• WHAT TO PRODUCE
Would you please copy every line below that includes the string "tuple"?

• DATA TO USE

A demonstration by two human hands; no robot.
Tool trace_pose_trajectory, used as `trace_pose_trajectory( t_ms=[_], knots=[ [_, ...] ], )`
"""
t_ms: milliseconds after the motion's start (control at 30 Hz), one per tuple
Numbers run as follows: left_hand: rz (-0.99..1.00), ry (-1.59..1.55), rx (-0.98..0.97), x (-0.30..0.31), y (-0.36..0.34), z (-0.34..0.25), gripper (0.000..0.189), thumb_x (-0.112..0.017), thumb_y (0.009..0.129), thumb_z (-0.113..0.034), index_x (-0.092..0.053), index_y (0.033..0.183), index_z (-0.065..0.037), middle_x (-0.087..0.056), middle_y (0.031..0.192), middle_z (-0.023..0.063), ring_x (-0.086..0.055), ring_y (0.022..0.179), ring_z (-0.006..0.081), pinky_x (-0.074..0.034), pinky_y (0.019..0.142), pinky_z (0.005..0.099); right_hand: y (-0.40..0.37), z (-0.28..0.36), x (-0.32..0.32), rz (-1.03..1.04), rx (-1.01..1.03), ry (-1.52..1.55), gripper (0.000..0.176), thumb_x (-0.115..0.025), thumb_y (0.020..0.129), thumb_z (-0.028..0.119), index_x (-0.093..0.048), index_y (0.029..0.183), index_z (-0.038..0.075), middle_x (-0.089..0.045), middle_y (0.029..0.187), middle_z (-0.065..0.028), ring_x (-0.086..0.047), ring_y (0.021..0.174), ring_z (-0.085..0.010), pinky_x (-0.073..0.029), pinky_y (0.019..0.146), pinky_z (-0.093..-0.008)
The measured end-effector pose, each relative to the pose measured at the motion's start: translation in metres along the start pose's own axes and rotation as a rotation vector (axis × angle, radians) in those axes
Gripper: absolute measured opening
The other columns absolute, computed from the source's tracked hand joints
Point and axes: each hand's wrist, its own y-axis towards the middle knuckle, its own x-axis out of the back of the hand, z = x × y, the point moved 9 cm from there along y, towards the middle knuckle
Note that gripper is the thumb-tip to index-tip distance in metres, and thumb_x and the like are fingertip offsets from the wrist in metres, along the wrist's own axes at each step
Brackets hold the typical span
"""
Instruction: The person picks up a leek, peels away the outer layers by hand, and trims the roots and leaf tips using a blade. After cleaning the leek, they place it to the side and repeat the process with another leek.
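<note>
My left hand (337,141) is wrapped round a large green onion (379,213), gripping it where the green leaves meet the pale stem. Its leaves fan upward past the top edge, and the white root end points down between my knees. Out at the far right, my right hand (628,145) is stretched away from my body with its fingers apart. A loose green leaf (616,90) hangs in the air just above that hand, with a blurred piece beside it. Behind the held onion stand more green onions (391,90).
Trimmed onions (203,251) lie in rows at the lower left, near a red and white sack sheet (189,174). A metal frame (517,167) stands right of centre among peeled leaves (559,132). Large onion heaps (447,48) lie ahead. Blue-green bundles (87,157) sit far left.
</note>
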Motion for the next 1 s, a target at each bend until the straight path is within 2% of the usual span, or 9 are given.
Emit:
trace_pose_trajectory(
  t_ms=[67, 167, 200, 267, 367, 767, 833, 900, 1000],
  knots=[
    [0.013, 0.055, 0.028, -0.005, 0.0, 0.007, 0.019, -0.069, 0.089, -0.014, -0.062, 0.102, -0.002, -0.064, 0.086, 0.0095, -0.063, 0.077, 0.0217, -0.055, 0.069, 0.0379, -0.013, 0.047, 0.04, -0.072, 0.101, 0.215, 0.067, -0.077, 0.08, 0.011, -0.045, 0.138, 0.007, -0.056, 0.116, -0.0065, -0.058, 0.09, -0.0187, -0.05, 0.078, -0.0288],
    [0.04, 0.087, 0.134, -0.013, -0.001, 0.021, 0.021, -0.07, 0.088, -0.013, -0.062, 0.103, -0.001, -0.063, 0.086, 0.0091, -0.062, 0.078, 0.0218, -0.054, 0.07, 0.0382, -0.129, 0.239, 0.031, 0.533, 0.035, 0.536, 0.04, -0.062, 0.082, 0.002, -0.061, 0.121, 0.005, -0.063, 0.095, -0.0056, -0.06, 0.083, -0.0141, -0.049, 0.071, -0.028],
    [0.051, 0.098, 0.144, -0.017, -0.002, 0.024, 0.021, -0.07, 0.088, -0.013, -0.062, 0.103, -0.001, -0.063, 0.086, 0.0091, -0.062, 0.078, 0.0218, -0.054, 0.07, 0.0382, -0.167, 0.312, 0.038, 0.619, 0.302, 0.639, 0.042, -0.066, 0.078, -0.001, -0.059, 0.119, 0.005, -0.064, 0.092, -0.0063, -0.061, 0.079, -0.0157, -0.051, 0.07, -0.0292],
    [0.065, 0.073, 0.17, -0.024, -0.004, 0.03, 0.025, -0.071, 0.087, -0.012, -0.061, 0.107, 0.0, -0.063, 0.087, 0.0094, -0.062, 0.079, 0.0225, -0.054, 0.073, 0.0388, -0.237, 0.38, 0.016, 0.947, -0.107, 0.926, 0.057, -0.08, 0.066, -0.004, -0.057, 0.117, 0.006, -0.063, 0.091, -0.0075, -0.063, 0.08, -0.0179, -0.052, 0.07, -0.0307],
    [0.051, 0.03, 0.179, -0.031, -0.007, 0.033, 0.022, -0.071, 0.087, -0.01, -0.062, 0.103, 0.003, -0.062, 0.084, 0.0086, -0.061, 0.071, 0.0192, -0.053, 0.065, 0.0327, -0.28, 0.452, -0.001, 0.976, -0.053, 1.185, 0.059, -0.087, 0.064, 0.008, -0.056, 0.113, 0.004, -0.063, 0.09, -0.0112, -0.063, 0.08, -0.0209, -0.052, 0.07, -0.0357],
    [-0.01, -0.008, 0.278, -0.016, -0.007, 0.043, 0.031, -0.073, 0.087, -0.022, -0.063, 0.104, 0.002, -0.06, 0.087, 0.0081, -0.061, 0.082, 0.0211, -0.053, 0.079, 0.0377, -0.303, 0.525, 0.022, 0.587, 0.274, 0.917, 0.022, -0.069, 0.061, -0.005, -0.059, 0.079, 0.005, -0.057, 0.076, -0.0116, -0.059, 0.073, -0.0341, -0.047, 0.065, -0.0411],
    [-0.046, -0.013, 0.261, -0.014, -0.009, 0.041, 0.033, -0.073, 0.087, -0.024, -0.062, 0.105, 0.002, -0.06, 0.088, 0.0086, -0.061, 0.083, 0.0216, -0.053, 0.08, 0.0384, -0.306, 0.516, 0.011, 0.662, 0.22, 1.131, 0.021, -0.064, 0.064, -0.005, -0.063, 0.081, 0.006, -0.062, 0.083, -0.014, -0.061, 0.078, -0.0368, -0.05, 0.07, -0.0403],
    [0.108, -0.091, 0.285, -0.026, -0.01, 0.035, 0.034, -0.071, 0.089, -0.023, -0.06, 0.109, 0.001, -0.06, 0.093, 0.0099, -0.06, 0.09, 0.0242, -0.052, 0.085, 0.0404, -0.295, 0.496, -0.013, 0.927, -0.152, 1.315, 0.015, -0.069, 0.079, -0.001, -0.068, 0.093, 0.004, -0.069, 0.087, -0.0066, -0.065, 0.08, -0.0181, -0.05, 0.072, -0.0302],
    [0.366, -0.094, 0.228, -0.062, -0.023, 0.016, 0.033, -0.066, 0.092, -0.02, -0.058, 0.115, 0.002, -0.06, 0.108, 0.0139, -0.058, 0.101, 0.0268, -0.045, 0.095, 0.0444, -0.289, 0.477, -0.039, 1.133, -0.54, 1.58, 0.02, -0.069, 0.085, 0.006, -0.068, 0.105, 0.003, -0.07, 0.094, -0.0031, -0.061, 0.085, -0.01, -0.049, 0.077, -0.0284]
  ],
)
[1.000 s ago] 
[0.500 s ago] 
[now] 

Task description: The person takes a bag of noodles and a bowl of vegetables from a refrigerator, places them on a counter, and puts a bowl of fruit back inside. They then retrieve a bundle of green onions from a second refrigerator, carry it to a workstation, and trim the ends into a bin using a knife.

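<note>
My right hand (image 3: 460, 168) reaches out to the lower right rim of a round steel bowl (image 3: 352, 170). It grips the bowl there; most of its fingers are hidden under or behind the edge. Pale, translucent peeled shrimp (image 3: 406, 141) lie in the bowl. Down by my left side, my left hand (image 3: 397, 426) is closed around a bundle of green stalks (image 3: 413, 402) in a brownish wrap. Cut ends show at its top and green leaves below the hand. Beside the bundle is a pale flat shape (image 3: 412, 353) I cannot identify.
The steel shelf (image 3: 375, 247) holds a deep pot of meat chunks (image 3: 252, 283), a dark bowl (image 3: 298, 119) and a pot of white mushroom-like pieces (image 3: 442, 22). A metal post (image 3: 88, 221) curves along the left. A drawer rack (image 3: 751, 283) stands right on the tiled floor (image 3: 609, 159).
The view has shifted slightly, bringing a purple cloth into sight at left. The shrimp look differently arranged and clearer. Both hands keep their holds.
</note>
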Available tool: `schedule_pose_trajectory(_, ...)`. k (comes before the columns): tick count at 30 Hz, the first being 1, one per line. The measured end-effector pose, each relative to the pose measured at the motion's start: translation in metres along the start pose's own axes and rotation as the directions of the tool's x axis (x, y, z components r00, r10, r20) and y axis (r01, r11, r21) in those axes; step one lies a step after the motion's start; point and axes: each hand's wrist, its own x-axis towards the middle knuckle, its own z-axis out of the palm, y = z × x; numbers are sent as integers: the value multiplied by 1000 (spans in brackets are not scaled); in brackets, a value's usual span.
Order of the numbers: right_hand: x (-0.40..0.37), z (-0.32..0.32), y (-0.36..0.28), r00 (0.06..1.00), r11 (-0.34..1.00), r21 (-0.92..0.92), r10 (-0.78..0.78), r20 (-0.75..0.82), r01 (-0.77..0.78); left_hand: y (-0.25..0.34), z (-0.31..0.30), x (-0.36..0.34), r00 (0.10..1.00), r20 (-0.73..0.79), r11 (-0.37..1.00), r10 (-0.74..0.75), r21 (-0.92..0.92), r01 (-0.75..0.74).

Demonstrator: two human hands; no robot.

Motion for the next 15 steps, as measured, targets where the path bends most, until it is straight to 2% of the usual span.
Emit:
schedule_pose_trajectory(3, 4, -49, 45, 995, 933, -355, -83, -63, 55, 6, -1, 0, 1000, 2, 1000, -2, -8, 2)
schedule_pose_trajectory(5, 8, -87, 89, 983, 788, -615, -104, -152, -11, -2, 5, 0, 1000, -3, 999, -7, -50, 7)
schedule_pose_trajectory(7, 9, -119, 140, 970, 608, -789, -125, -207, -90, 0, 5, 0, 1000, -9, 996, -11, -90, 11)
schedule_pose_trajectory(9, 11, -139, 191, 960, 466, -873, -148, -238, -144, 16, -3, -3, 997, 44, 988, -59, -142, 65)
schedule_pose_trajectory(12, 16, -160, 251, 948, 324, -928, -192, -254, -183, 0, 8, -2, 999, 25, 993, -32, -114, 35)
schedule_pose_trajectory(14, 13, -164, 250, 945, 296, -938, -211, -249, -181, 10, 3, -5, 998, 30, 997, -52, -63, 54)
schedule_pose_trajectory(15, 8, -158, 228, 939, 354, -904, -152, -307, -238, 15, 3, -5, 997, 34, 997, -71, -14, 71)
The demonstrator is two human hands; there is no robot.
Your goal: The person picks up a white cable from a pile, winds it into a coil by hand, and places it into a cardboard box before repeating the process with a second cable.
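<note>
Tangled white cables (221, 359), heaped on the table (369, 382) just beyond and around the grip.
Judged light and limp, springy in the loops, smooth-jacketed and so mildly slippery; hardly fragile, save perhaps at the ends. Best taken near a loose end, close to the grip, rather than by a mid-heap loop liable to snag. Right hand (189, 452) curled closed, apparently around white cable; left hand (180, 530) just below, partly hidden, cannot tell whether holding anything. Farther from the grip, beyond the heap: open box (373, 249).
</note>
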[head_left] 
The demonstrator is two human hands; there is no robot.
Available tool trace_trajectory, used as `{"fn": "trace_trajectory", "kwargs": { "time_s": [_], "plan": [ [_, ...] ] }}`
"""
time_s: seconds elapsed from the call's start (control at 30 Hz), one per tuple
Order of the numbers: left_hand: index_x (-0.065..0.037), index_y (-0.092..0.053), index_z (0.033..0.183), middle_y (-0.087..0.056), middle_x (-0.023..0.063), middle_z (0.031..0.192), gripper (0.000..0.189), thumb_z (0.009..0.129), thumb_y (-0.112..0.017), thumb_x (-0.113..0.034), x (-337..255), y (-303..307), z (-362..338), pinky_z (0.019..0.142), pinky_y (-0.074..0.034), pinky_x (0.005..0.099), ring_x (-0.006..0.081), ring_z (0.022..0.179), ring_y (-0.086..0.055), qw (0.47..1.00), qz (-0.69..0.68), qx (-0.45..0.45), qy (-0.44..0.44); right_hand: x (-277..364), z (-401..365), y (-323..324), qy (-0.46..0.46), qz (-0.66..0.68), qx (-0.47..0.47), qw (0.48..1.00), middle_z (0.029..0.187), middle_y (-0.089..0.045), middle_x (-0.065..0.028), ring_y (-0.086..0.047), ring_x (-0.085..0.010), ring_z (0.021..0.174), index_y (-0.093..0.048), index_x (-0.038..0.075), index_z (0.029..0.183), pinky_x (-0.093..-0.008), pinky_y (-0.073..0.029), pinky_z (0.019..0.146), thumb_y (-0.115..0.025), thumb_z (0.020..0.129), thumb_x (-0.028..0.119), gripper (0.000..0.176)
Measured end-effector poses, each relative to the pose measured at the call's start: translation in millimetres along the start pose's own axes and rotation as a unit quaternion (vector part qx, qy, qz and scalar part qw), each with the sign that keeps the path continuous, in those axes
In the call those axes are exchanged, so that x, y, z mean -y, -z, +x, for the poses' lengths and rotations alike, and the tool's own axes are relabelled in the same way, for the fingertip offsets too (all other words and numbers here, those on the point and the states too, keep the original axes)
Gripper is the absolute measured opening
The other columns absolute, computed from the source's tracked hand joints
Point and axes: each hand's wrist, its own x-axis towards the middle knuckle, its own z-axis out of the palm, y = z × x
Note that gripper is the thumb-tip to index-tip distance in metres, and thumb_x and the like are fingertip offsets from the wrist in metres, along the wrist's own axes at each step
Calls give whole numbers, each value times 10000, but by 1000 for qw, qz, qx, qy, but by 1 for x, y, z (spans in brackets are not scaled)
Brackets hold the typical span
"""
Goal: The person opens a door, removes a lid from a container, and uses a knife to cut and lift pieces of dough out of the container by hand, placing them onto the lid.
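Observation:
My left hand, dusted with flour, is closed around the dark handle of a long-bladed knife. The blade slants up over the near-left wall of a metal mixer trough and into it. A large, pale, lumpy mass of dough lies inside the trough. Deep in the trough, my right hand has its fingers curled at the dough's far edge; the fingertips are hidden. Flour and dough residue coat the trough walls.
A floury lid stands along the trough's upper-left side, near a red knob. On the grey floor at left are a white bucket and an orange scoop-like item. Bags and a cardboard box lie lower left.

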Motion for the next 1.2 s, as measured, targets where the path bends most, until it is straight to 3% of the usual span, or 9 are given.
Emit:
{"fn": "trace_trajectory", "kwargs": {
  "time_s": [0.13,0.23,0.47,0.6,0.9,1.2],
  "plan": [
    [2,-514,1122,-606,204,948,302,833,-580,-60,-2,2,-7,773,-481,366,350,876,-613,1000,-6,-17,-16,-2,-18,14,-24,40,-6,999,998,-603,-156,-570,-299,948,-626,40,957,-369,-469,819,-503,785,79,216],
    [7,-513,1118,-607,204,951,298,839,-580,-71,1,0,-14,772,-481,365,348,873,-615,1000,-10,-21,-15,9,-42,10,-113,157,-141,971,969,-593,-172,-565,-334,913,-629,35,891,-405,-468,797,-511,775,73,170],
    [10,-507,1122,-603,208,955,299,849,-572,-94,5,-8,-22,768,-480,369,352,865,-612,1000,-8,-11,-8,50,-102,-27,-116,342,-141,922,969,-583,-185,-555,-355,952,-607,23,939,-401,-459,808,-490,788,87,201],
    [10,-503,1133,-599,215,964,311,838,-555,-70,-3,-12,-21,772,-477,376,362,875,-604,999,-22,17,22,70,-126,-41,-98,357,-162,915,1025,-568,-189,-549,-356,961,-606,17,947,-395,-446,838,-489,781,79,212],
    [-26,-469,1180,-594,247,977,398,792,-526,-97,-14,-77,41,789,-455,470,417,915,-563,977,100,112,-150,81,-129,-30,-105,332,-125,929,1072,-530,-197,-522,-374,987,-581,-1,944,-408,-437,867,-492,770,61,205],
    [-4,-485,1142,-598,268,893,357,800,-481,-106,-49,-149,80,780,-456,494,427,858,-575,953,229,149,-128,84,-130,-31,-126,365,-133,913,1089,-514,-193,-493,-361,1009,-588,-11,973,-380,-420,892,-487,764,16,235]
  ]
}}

• SOLUTION TO THE PROBLEM
t_ms: milliseconds after the motion's start (control at 30 Hz), one per tuple
time_s: seconds elapsed from the call's start (control at 30 Hz), one per tuple

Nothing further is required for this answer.